The composition of the 8 types varied somewhat across the five types of tissues, and the major types were the hypo DMPs (55.7%~ 97.4%, Figure 2b). In particular, the hypo-hypo type had the highest percentage in colorectal, gastric, and hepatic tissues from the digestive tract. Interestingly, only the gastric tissue among them also showed a larger proportion of hyper-hyper DMPs (24.7%), and high-methylation epigenotype is a known feature of gastric cancer [36]. In addition, the number of hypo-normal type DMPs was the largest in the prostate (9.2%), which suggests the significant heterogeneity of DNAme alterations during prostatic tumorigenesis. For genomic features, almost all 8 types showed more enrichment in exon and promoter regions in all these tissues (Figure 2d). Although most cervical DMPs had increased methylation levels in precancer and cancer stages, the commonly altered loci shared by two stages were featured by hypomethylation changes. It may require further validation considering the relatively small sample size and the limited amount of DMPs in the cervical dataset.
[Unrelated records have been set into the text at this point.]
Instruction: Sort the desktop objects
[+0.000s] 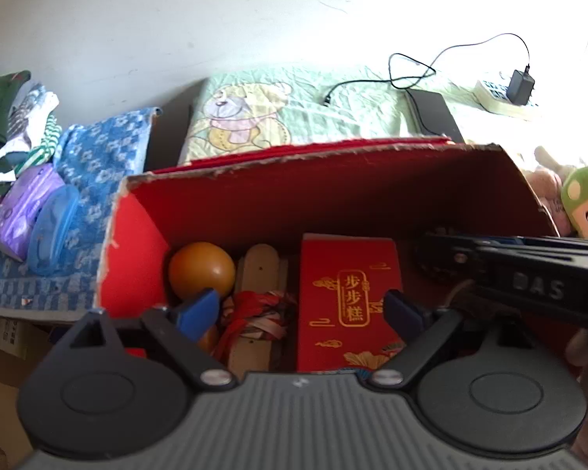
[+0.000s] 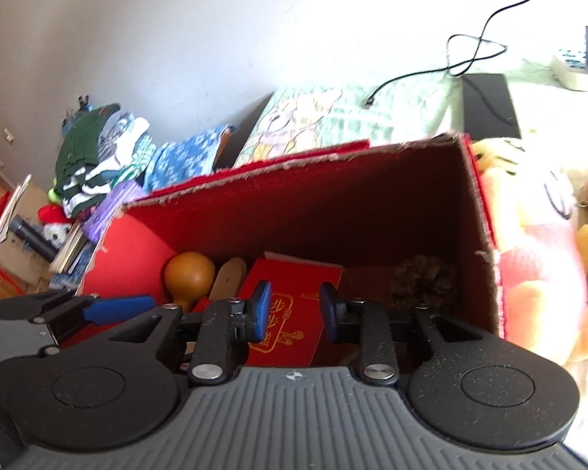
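A red cardboard box (image 1: 231, 196) stands open in front of both grippers; it also shows in the right wrist view (image 2: 278, 203). Inside lie an orange gourd (image 1: 200, 270), a wooden clapper with red ribbon (image 1: 259, 270), a red gift packet with gold characters (image 1: 347, 297) and a pine cone (image 2: 423, 280). My left gripper (image 1: 300, 309) is open and empty above the box's near edge. My right gripper (image 2: 296, 311) is open and empty above the red packet (image 2: 294, 305). The right gripper's body crosses the left wrist view (image 1: 529, 274).
A blue patterned towel (image 1: 98, 164) with a purple tissue pack (image 1: 23, 207) and a blue lid lies left of the box. A green bear cloth (image 1: 278, 109), black cable and charger lie behind. Plush toys (image 2: 537, 243) press against the box's right side. Folded clothes (image 2: 98, 156) are stacked far left.
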A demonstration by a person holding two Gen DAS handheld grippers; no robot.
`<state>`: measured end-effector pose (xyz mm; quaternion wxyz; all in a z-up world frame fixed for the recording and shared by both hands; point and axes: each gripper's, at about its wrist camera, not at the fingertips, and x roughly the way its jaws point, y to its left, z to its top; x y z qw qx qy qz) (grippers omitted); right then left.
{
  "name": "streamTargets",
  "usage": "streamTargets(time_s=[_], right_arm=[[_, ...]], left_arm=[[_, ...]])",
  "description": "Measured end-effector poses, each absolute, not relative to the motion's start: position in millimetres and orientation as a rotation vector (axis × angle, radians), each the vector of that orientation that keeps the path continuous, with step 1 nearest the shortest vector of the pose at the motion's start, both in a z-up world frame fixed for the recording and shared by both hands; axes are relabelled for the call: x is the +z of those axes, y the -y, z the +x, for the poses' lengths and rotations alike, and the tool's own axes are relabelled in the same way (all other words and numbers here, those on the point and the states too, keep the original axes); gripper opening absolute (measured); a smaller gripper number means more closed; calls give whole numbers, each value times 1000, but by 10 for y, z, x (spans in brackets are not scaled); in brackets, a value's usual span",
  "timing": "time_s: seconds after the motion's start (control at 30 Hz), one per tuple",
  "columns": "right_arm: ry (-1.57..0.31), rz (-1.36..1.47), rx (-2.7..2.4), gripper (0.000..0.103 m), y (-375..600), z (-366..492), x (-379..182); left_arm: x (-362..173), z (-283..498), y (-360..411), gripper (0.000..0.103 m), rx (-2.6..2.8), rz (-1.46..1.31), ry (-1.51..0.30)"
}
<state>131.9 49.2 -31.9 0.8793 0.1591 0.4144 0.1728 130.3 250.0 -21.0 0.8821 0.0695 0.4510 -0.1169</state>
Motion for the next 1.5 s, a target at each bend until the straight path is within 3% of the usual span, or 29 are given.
streamTargets(time_s=[0.03,0.6,1.1,1.5], right_arm=[[-862,338,350,31,-477,1312,-304],[-801,192,174,30,-393,889,-12],[-707,161,212,31,-415,269,174],[-792,120,249,33,-138,-456,16]], left_arm=[[-204,1313,-2515,103,-235,138,-938],[-124,1134,-2517,102,-126,150,-1011],[104,283,-2401,103,-5,119,-952],[-279,-542,-1996,102,14,109,-1119]])
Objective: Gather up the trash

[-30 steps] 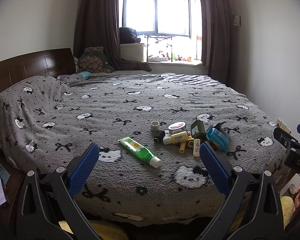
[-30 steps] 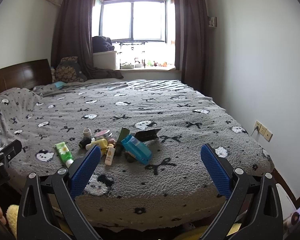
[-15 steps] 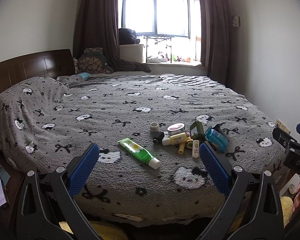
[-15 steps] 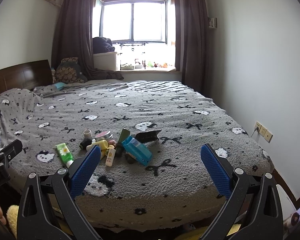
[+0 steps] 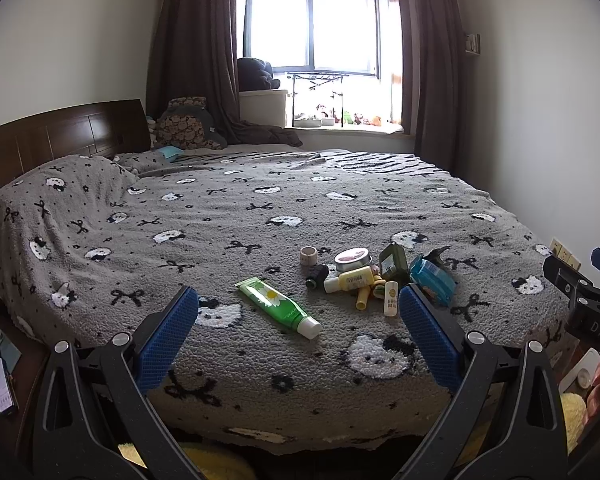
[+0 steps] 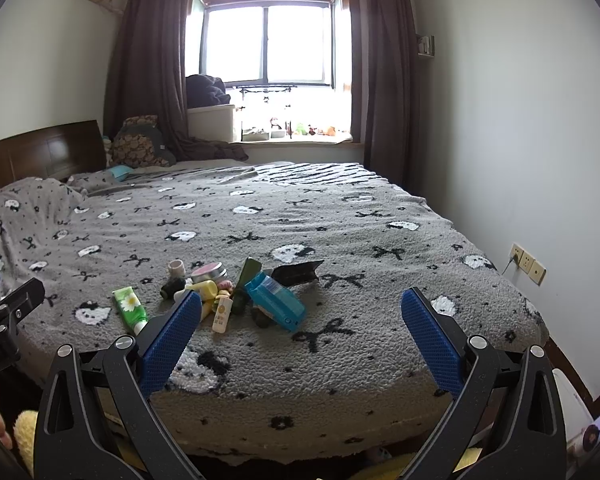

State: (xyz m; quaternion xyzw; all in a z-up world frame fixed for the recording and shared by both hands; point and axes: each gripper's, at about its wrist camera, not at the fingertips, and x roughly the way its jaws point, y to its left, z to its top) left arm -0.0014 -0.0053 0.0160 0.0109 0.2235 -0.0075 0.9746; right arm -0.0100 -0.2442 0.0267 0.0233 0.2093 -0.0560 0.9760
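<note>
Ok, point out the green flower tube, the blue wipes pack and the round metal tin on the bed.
Green plastic tube with daisy print (image 5: 275, 302): left wrist view, mid-body.
Blue soft wipes pack (image 6: 276, 301): right wrist view, top face.
Round metal tin with pink lid (image 5: 353, 258): left wrist view, lid.

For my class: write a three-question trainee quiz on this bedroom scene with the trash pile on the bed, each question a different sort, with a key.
1. True or false: the left tongs are shut on the green tube.
2. Multiple choice: the blue packet lies at which side of the pile, seen from the tongs? A the left, B the right, C apart by the headboard.
3. Fill in: the items lie on a grey ____ patterned with cat faces and bows.

Key: 1 false, both tongs are open and hold nothing; 2 B; 3 blanket.
</note>
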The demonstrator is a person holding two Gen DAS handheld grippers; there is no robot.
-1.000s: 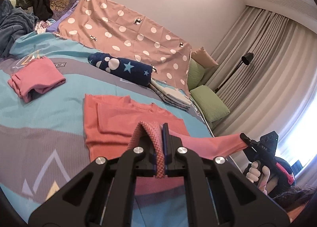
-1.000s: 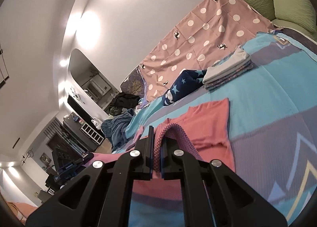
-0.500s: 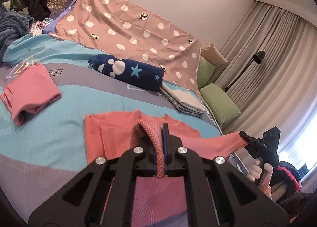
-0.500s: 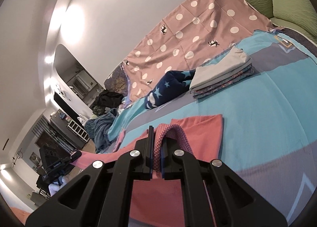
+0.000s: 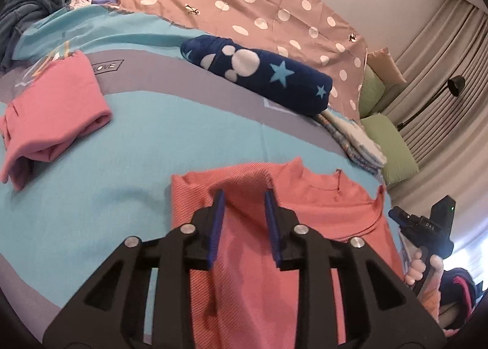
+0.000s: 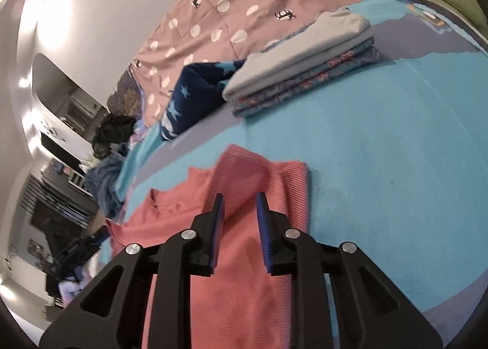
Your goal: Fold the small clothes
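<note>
Your left gripper (image 5: 244, 196) hangs low over the coral shirt (image 5: 305, 205), which lies spread on the turquoise and grey bedspread (image 5: 152, 141) with its neckline toward the far side. The jaws have just been opening and now stand a little apart; a ridge of the shirt's cloth rises between the blue pads (image 5: 218, 211) but neither pad presses on it, so you have let it go.

Your right gripper (image 6: 239, 198) is in the same state over the shirt's other edge: jaws just eased apart, a soft hump of the coral fabric between them, nothing clamped. In the left view you can see that right gripper at the far right edge of the bed, with fingers (image 5: 414, 269) of your hand wrapped round its handle. The left gripper may be the dark shape low on the left of the right view, though it is too blurred to be sure.

A folded pink garment (image 5: 55, 111) rests well apart on the left of the bedspread. Beyond the shirt lies a rolled navy blanket (image 5: 259, 77) with stars, and just beside it a stack of folded grey and patterned clothes (image 6: 302, 65). A spotted pink-brown cover (image 5: 244, 7) drapes behind them.
</note>
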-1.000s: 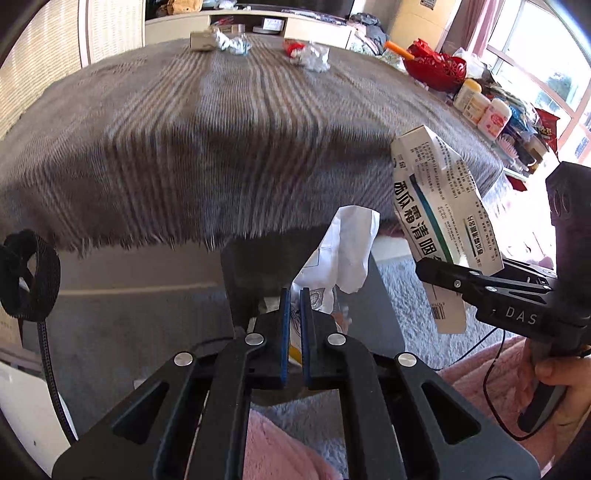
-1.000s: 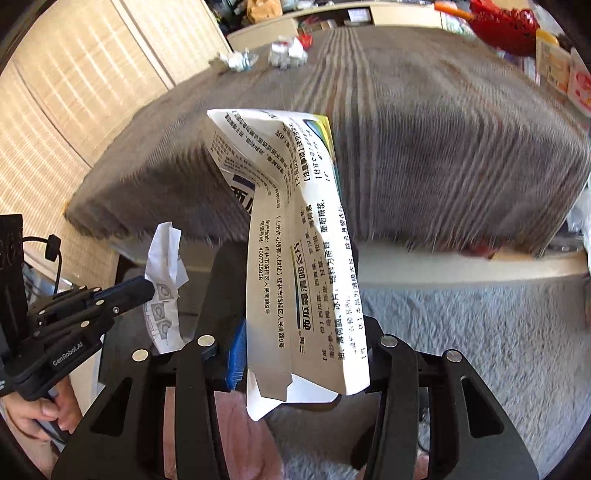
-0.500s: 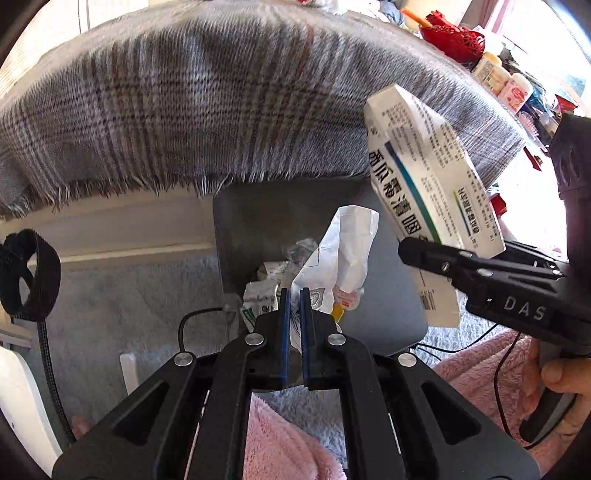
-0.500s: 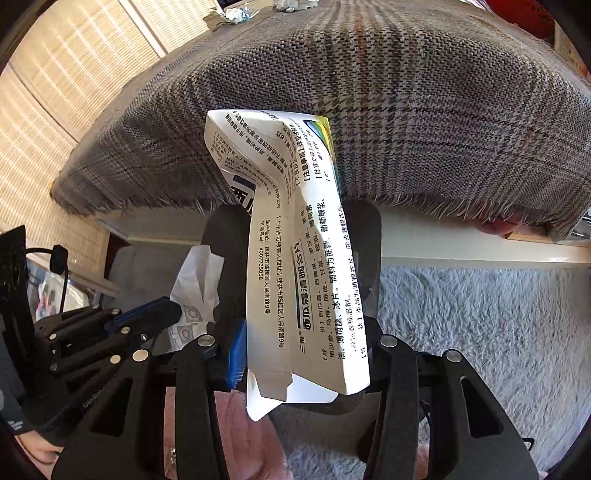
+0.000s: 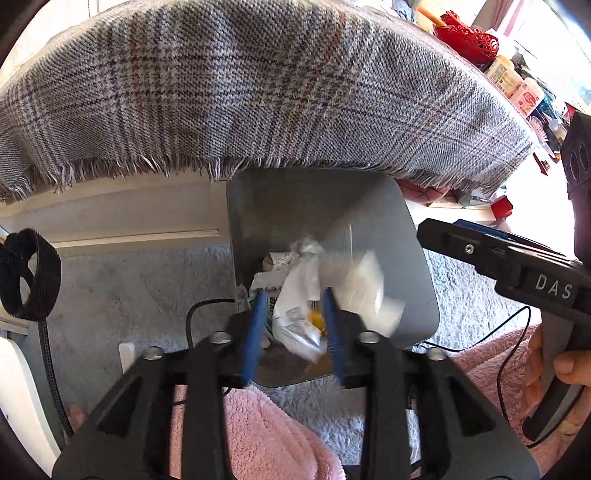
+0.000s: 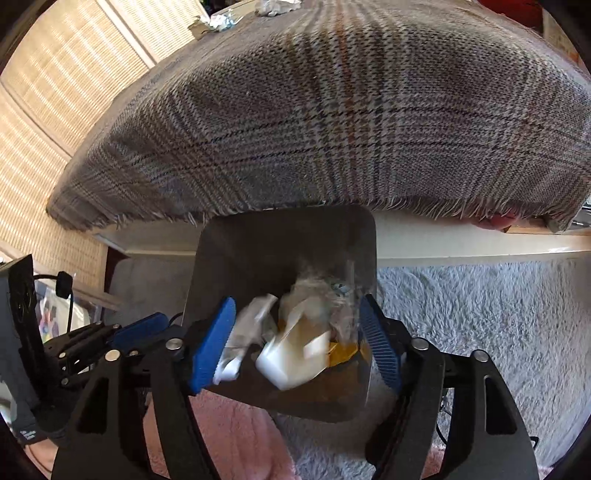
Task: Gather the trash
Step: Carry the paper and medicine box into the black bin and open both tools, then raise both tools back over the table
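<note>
A grey trash bin [image 5: 369,199] stands on the floor below the table edge; it also shows in the right wrist view [image 6: 258,236]. My left gripper [image 5: 293,325] is open above the bin, and a crumpled white paper [image 5: 299,295] falls blurred between its fingers. My right gripper [image 6: 295,328] is open above the bin too. The white medicine box [image 6: 295,354] drops blurred into the bin, seen in the left wrist view [image 5: 365,291] as a white smear. Several pieces of trash lie in the bin.
A table under a grey plaid cloth [image 5: 258,92] overhangs the bin. More crumpled trash [image 6: 218,22] lies at its far edge. A red basket [image 5: 465,37] and bottles [image 5: 517,88] stand at the right. Grey shaggy carpet [image 6: 480,314] covers the floor.
Both grippers moved down over the bin and opened. The paper left the left gripper and the medicine box left the right one; both are falling into the bin.
</note>
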A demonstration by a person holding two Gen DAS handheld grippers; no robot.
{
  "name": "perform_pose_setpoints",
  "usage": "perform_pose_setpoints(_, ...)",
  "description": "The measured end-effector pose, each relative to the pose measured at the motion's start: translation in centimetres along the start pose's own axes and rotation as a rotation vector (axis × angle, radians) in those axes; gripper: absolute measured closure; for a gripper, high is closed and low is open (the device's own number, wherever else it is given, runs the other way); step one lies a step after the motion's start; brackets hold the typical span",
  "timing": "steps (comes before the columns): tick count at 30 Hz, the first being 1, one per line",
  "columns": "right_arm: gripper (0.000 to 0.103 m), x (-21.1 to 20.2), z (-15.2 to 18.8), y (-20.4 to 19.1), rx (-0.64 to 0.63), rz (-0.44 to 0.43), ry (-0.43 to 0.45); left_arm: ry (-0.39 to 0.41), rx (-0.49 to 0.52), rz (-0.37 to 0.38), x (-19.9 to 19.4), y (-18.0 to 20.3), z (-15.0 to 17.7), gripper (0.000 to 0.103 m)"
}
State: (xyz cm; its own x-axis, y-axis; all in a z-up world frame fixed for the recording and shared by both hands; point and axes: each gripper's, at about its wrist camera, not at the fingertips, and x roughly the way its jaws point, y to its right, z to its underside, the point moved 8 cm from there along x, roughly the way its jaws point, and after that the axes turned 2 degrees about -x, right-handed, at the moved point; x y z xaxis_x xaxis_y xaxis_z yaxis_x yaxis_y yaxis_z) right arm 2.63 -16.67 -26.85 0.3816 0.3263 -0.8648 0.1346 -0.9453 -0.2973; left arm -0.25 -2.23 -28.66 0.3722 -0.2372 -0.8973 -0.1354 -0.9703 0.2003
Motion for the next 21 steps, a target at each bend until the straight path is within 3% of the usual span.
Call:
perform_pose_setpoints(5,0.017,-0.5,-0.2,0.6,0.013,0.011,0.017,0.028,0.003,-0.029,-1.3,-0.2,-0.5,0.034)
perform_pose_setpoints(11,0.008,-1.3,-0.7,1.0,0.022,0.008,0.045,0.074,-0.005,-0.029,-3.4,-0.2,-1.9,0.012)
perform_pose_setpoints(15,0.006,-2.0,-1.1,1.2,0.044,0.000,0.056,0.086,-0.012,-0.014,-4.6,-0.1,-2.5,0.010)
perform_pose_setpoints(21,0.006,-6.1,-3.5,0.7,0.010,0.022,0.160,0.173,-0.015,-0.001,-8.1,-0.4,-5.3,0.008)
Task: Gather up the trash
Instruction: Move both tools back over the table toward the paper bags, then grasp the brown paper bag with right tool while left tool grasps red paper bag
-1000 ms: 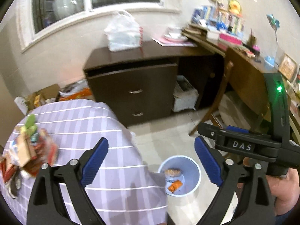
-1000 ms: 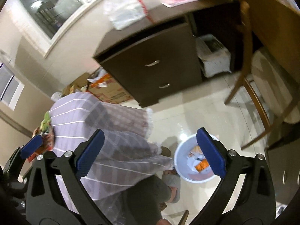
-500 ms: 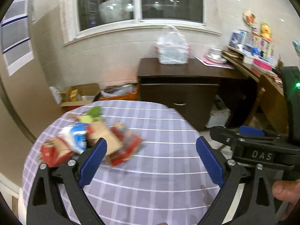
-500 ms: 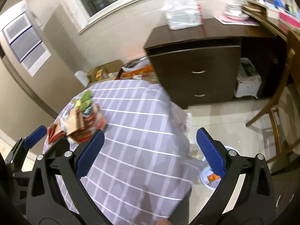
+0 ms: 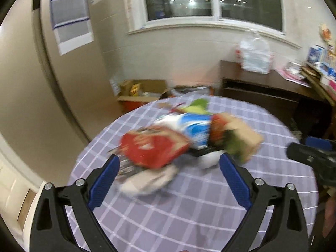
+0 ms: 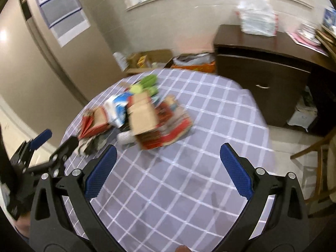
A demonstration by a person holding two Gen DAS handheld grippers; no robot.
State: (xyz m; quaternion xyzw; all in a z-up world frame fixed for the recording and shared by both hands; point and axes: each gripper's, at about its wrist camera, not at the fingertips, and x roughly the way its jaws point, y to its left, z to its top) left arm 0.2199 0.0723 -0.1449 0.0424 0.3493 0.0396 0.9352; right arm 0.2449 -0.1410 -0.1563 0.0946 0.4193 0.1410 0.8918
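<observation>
Trash pile [image 6: 138,115] (red carton [image 5: 153,148], blue-white wrapper [image 5: 193,129], green wrappers, brown cardboard; blurred, so identities uncertain) heaped on the round table's checked cloth [image 6: 189,168]. Left gripper [image 5: 168,174] spread wide, empty, just before the pile. Right gripper [image 6: 168,166] equally wide, empty, farther back.

A heap of trash [image 6: 138,115] lies on the round table [image 6: 205,130], toward its left side. Behind the table, cardboard boxes [image 6: 151,57] sit on the floor against the wall. To the right stands a cabinet [image 6: 262,84], with a plastic bag [image 6: 257,21] on top.
</observation>
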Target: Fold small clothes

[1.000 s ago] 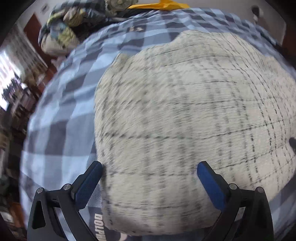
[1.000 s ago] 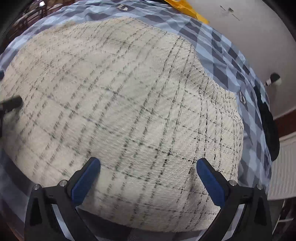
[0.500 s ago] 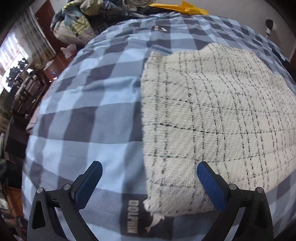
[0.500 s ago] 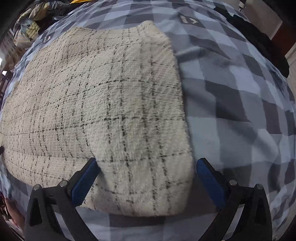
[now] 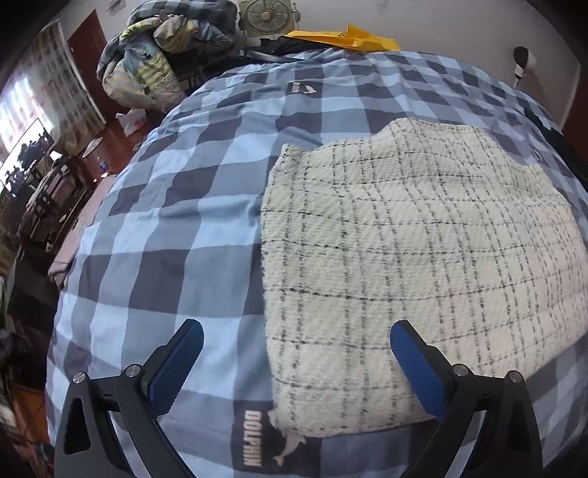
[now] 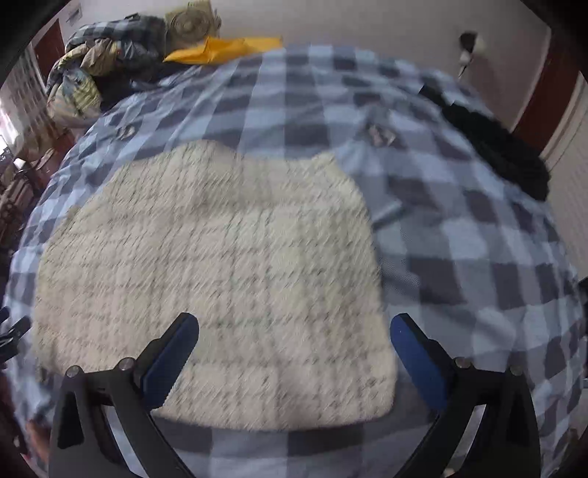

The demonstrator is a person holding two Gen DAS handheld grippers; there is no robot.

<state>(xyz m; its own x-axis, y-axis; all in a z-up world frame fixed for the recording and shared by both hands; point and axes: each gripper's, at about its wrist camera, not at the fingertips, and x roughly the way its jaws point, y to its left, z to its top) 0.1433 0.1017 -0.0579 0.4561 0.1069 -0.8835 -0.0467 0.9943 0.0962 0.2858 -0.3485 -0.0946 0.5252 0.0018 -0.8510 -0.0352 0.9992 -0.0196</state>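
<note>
At the bottom of the left wrist view the left gripper (image 5: 296, 351) hangs with its two blue-padded fingers spread wide and nothing between them; one pad sits over the blue-and-grey checked bedcover (image 5: 165, 228), the other over the near left corner of the single cream garment with thin black check lines (image 5: 415, 235). The right gripper (image 6: 294, 345) is likewise released at the bottom of the right wrist view, its two pads splayed above the garment's (image 6: 220, 264) near right corner, holding nothing; that view is motion-blurred. The garment lies flat on the bedcover (image 6: 459, 235), filling the centre and right of the left view and the centre-left of the right view. Two "DOLPHIN" logo patches show in the left view, one just beside the garment's near edge (image 5: 253, 437) and one further up (image 5: 303, 89). Beyond, at the right edge of the right view, lies one black piece of clothing (image 6: 503, 147). Farthest, along the top of the left view, are one yellow item (image 5: 352, 36), one fan (image 5: 266, 16) and one heap of bundled bedding (image 5: 154, 55) at upper left.
</note>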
For the genes annotated for the top 1000 sites (ranking according to p values of Precancerous/Normal difference) in each type of tissue, their top 8 most valuable enriched KEGG pathways and GO terms (ranking according to enrichment p values, Pearson test) demonstrated substantial tissue specificity (Figure 2e). The cervical DNAme changes, which carried constant hyper DMPs in both precancerous lesions and tumour tissues, were enriched in infection-related KEGG pathways, including Antigen processing and presentation (p = 2.15e-02, Pearson test), Viral life cycle-HIV −1 (p = 2.15e-02, Pearson test), and Primary immunodeficiency (p = 2.15e-02, Pearson test). Meanwhile, in the cervical precancerous with rich hypermethylation changes that were not observed in tumour tissues (Type 3, hyper-normal), the enriched pathways were related to the Cajal body. Hepatic DNAme alterations were dominantly hypo-hypo (Type 5) changes in both precancerous and cancer samples. Their enriched KEGG pathways included Aldosterone synthesis and secretion (p = 1.6e-07, Pearson test), ECM−receptor interaction (p = 4.89e-08, Pearson test), Axon guidance (p = 3.96e-08, Pearson test), and Cholinergic synapse (p = 9.05e-09, Pearson test). Meanwhile, their GO enrichment highlighted the importance of T-cell activation. In the prostatic lesions, hypomethylations were enriched in the KEGG pathway of Olfactory transduction in both prostatic precancerous and cancer tissues (Type 5, hypo-hypo), and GO analysis also showed that Type 5 methylation was enriched in sensory perception of smell (p = 4.67e-39, Pearson test). Nevertheless, these methylation changes in gastric tissues did not show consistent changes in the two stages (Types 4, 7, and 8). Besides, the most commonly affected KEGG pathways were Focal adhesion and Rap1 signalling pathways in hepatic, prostatic, and colorectal datasets.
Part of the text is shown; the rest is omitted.